* **How to complete this task**
Restate exactly the lines that run from the start of the records below to the line containing "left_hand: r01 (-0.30", counting both ends, and nothing else; pictures stay out.

[Dataset items]

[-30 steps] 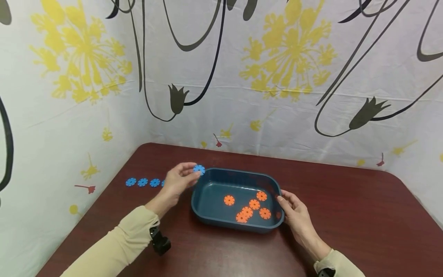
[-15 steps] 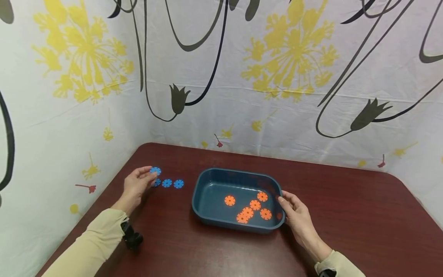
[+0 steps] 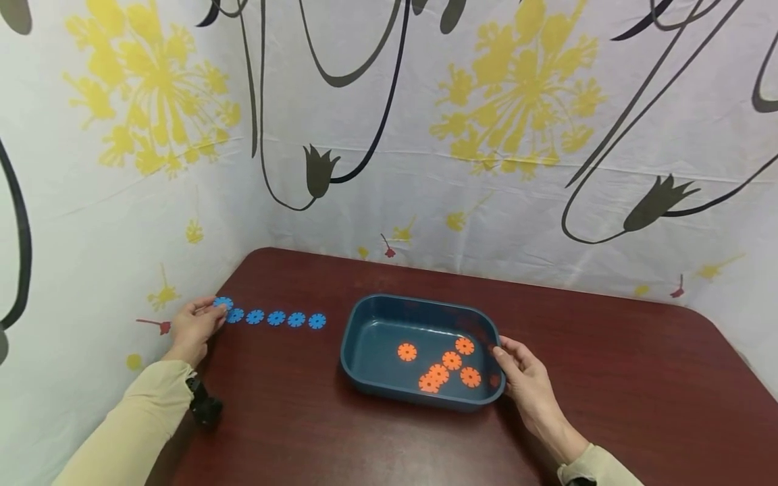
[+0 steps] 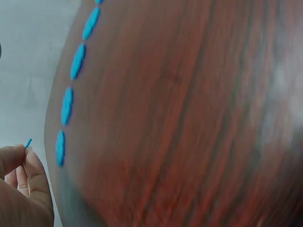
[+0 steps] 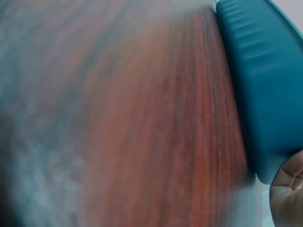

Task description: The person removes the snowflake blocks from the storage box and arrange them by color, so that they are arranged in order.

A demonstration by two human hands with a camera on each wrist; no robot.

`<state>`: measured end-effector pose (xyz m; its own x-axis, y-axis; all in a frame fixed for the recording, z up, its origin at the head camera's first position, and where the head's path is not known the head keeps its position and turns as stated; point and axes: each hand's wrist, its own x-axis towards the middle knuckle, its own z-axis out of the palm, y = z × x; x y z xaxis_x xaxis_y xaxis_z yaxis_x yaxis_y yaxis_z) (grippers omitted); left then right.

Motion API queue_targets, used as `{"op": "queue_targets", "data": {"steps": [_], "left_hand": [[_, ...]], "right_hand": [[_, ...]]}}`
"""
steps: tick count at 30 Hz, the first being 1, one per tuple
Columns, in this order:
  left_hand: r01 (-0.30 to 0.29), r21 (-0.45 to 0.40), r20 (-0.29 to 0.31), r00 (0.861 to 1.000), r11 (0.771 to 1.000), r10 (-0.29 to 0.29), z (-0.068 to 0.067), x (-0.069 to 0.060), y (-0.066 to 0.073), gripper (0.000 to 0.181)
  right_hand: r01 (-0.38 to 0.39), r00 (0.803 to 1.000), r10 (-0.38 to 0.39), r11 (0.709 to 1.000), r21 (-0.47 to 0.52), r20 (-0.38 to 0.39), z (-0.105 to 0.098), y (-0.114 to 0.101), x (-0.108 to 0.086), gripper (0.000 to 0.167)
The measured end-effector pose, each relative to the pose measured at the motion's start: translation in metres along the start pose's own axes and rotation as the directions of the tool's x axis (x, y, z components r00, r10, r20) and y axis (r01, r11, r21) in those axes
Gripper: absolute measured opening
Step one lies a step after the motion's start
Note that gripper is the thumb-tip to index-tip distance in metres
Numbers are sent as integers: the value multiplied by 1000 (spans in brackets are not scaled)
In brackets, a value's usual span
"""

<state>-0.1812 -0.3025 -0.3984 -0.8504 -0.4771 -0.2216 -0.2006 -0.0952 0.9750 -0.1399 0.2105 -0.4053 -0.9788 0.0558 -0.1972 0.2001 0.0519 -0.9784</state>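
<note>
Between the thumb and fingers of the left hand (image 3: 193,331), pinches a blue notched disc (image 3: 223,303), which partly covers the nearest of five matching discs in the head view. Has the row of five blue discs (image 3: 276,318) spread on the reddish-brown counter (image 3: 292,405), right of these fingers. With the right hand (image 3: 529,378), pinches the right end of a dark blue tray (image 3: 377,337), thumb over its rim. Has six orange discs (image 3: 452,360) inside, left of these right fingers, two overlapping.

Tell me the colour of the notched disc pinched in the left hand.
Blue; the notched disc in the left hand shows best in the head view.
</note>
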Motion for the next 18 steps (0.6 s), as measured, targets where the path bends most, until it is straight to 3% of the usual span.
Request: {"op": "queue_targets", "data": {"steps": [4, 11, 18], "left_hand": [[9, -8, -48, 999, 1000, -10, -7, 5, -3, 41], [-14, 147, -77, 997, 989, 25, -16, 7, -8, 49], [-67, 334, -88, 991, 940, 102, -16, 9, -13, 46]], "right_hand": [[-18, 1000, 18, 1000, -5, -4, 0, -1, 0, 52], [-7, 1000, 7, 1000, -10, 2, 0, 0, 0, 56], [-5, 1000, 5, 1000, -15, 7, -1, 1, 0, 56]]}}
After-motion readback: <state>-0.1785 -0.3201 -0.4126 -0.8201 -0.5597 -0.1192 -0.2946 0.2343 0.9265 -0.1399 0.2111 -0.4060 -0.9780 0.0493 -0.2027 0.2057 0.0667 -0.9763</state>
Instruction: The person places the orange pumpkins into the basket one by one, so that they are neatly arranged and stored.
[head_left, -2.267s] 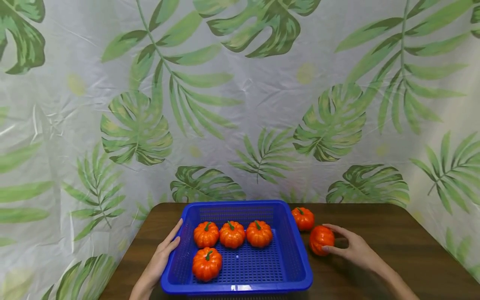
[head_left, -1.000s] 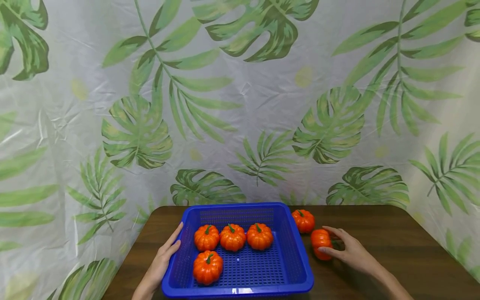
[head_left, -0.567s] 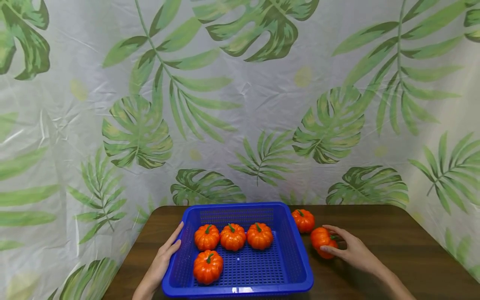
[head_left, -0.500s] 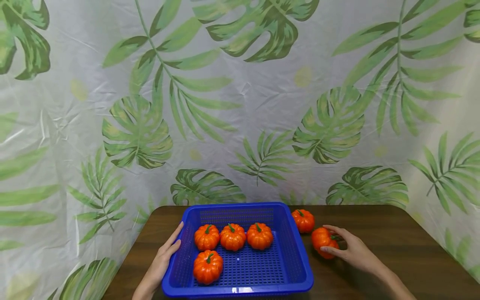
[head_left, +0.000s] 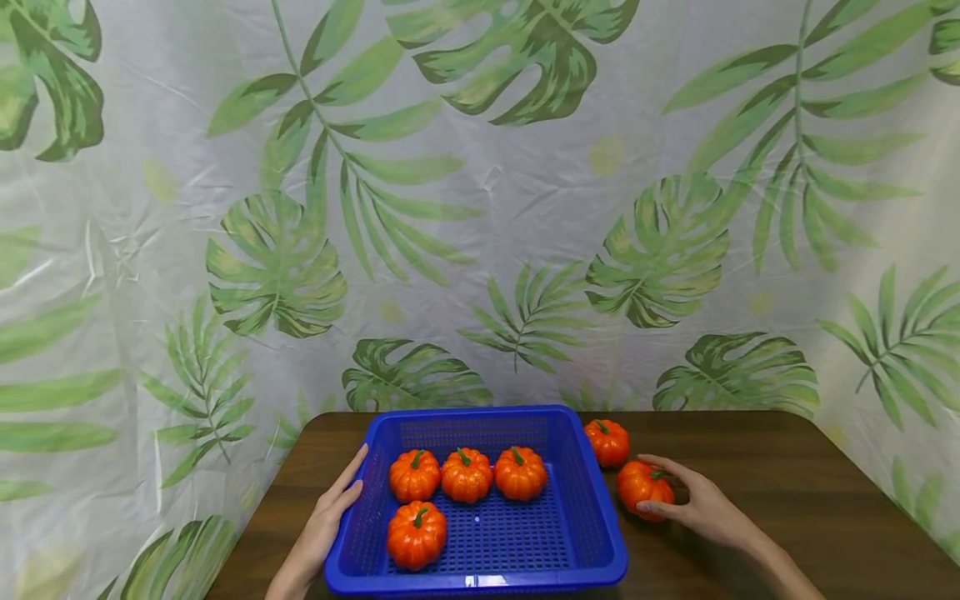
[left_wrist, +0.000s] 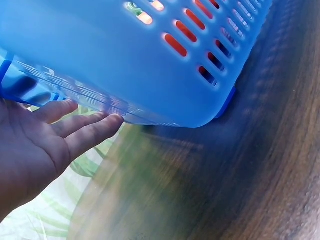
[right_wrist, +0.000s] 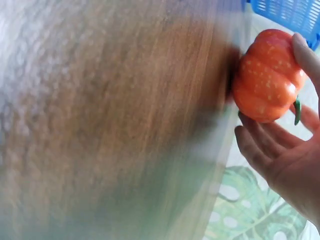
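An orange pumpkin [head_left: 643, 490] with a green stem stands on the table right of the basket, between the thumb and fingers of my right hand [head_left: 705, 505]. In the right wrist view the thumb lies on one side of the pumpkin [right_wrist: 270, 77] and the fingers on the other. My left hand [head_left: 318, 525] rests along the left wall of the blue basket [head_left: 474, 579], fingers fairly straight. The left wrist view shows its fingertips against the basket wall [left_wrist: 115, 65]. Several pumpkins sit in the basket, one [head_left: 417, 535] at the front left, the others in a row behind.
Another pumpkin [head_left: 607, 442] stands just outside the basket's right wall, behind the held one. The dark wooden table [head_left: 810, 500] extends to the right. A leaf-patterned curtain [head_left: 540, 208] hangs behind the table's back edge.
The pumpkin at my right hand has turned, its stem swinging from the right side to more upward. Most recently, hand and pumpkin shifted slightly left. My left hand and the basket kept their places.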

* **Exercise result**
[-30 steps] 
[-15 steps] 
[+0 steps] 
[+0 steps] 
[+0 steps] 

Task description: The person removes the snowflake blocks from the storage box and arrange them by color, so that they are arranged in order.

A demonstration by two human hands with a camera on each wrist; no robot.

`<state>`: measured end-effector pose (xyz m; its own x-axis, y-axis; all in a frame fixed for the recording, z up, its origin at the head camera's first position, and where the head's path is not known the head keeps its position and turns as stated; point and axes: each hand's wrist, its own x-axis towards the middle knuckle, its own z-axis out of the palm, y = z × x; x y z xaxis_x xaxis_y xaxis_z yaxis_x yaxis_y yaxis_z) (grippers omitted); left then right.

Motion API queue_targets, used as `{"op": "queue_targets", "data": {"steps": [_], "left_hand": [[_, ...]], "right_hand": [[_, ...]]}}`
"""
steps: tick count at 30 Hz, the first being 1, one per tuple
Columns, in this order:
  left_hand: r01 (-0.30 to 0.29), r21 (-0.45 to 0.40), r20 (-0.29 to 0.31), r00 (0.861 to 1.000), r11 (0.771 to 1.000), r10 (-0.29 to 0.29), z (-0.068 to 0.067), x (-0.069 to 0.060), y (-0.066 to 0.073), gripper (0.000 to 0.181)

The exercise has nothing more to it.